Villa Pamphili, è scontro politico dopo il caso Trofimova: la Lega chiede videosorveglianza

Il presidente del Municipio, Elio Tomassetti: "Ridurre i femminicidi a una questione di telecamere è fuorviante"

Telecamere sì o no? Dopo il tragico ritrovamento dei corpi di Anastasia Trofimova e della figlia Andromeda a Villa Pamphili, si accende il dibattito politico nel XII Municipio.

La proposta della Lega di installare un sistema di videosorveglianza è stata bocciata dalla maggioranza di centrosinistra, che ha risposto con un piano centrato su educazione e cultura.

Il risultato? Uno scontro frontale tra chi chiede controllo e deterrenza e chi parla di origini profonde della violenza, da combattere con strumenti diversi dalle sole telecamere.

La proposta della Lega: più controlli, più sicurezza

La videosorveglianza è un deterrente all’illegalità e risponde alla percezione crescente d’insicurezza dei cittadini”, ha dichiarato Picone, che torna a puntare il dito contro la giunta guidata dal minisindaco Elio Tomassetti (Pd).

Secondo la Lega, l’amministrazione avrebbe ignorato opportunità di finanziamento, come i fondi regionali, ministeriali e quelli previsti per il Giubileo 2025.

Il gruppo consiliare ha presentato anche un mini-dossier, in cui denuncia che il XII Municipio non ha mai partecipato a bandi per impianti di sicurezza, al contrario di altri municipi romani che hanno ottenuto fondi fino a 150mila euro ciascuno.

Picone avverte: “Entro il 27 luglio si possono ancora presentare progetti, ma temiamo che questa occasione andrà sprecata. Intanto i cittadini continuano a segnalare episodi di vandalismo e degrado a Monteverde, Bravetta-Pisana, parco Tantucci, piazza Forlanini e persino a via Ettore Rolli, a Trastevere.

immagine di repertorio

La replica del Pd: “Non bastano le telecamere”

Di segno opposto la linea del Partito Democratico, che ha bocciato l’atto della Lega e approvato un ordine del giorno dal taglio più ampio. “La sicurezza, soprattutto quella delle donne, non può essere affrontata solo con misure emergenziali o tecnologiche”, si legge nel testo promosso dalla presidente della Commissione Pari Opportunità, Silvia Tomassetti.

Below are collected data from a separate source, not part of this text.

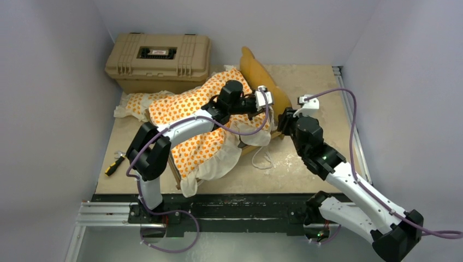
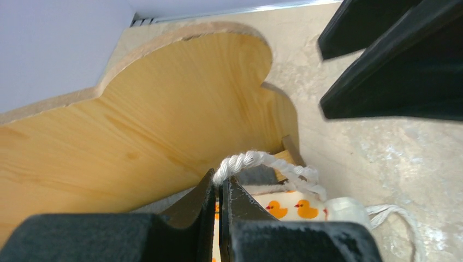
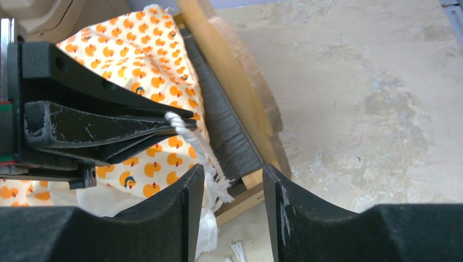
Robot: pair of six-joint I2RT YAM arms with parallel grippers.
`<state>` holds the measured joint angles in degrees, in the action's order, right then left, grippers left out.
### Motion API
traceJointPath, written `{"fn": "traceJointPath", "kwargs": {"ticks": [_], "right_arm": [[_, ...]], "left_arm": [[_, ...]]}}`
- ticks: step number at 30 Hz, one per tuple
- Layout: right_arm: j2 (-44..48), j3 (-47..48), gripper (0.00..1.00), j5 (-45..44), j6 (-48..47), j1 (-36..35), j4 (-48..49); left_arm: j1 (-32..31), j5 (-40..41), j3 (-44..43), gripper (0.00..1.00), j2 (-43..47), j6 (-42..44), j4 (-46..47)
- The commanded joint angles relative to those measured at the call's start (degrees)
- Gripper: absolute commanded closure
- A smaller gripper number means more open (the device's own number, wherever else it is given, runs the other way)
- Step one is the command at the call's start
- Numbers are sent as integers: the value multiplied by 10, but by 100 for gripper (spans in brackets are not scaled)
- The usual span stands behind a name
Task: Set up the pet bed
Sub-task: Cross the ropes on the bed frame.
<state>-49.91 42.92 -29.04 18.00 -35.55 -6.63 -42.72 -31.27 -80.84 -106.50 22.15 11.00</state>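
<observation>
The pet bed's light-wood frame lies tilted, its scalloped headboard [image 1: 261, 73] [image 2: 164, 109] at the back. The orange duck-print cushion [image 1: 199, 128] [image 3: 136, 49] with white ruffle is draped over the frame and its grey base [image 3: 224, 125]. My left gripper [image 1: 267, 106] [image 2: 220, 183] is shut on a white twisted cord [image 2: 248, 160] [image 3: 183, 123] that comes from the cushion's corner, close to the headboard. My right gripper [image 1: 285, 121] [image 3: 233, 180] is open just right of it, its fingers either side of the cord's frayed end and the frame's corner, holding nothing.
A tan plastic hard case [image 1: 158, 57] stands at the back left. A yellow-and-black hand tool [image 1: 114, 164] lies near the table's left edge. A loose white cord [image 1: 262, 159] trails on the table in front of the bed. More ruffled duck-print fabric [image 1: 134, 102] spreads left.
</observation>
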Motion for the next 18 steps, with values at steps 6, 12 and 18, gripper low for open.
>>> {"fn": "traceJointPath", "kwargs": {"ticks": [6,12,18], "right_arm": [[5,2,50,-58,75,4,-22],[-9,6,41,-94,144,7,-61],[-11,3,35,-78,207,20,-101]], "left_arm": [[-2,73,-30,100,0,46,-68],[-36,75,-43,100,-23,44,-70],[-46,118,-69,100,-44,36,-64]]}}
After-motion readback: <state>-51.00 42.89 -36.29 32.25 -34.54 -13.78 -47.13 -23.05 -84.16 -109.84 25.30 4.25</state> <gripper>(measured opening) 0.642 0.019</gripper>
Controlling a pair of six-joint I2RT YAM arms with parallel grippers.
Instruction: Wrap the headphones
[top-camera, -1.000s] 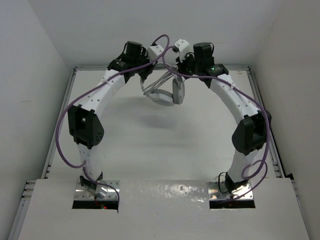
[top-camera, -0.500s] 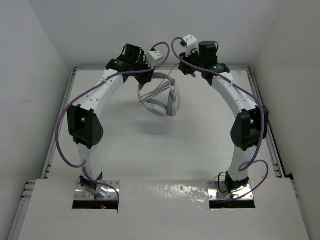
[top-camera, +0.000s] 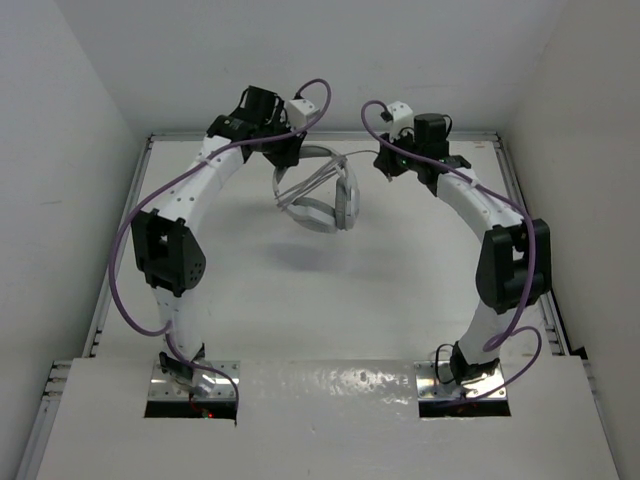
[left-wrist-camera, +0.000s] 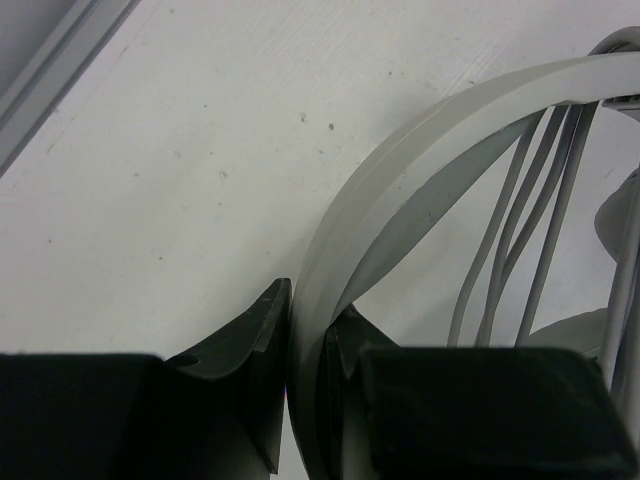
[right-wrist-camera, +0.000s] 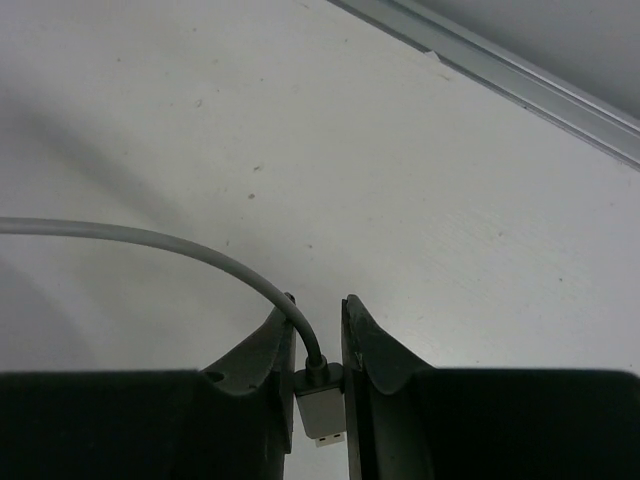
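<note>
Holding one headphones (top-camera: 318, 213): left gripper (left-wrist-camera: 308, 310) on headband (left-wrist-camera: 400, 140), right gripper (right-wrist-camera: 319, 305) on plug (right-wrist-camera: 320, 410).

One pair of headphones (top-camera: 322, 195), at the far middle of the one white table (top-camera: 330, 300). One headband (left-wrist-camera: 400, 150) and two ear cups (top-camera: 349, 205). One thin grey cable (right-wrist-camera: 150, 240), ending in one USB plug (right-wrist-camera: 320, 415); three runs of that cable counted inside the headband's arc in the left wrist view.

Two robot arms: the left arm (top-camera: 190, 195) and the right arm (top-camera: 478, 205). Two grippers: the left gripper (left-wrist-camera: 307, 310) and the right gripper (right-wrist-camera: 318, 305), with two dark fingers (left-wrist-camera: 255, 340) apiece, four in all. Two white wrist cameras (top-camera: 300, 108), one per arm. Two purple cables (top-camera: 125, 270), one looping along each arm. Two metal base plates (top-camera: 190, 385) at the near edge, left and right.
</note>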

La giunta municipale è stata quindi impegnata a lavorare su progetti educativi nelle scuole e con le associazioni del territorio, oltre a chiedere fondi statali per iniziative di prevenzione della violenza e del degrado urbano.

Tomassetti: “Il vero problema non è la villa”

Il presidente del Municipio, Elio Tomassetti, ha risposto con fermezza alle critiche: “Ridurre i femminicidi a una questione di telecamere è fuorviante. Villa Pamphili è enorme, non possiamo pensare di videosorvegliarla tutta. E non dimentichiamo: Anastasia e Andromeda non sono state uccise lì, ma portate lì dopo. L’assassino era già stato fermato diverse volte in pieno centro città, non a Monteverde”.

Tomassetti sottolinea che il parco è già oggetto di interventi di riqualificazione: “Stiamo recuperando casali abbandonati, sistemando recinzioni, cancelli e sentieri, anche se la competenza è del Dipartimento Tutela Ambientale. Il vero nodo è un altro: perché Kaufmann, già autore di una truffa da 830mila euro al Ministero della Cultura, è rimasto a piede libero così a lungo?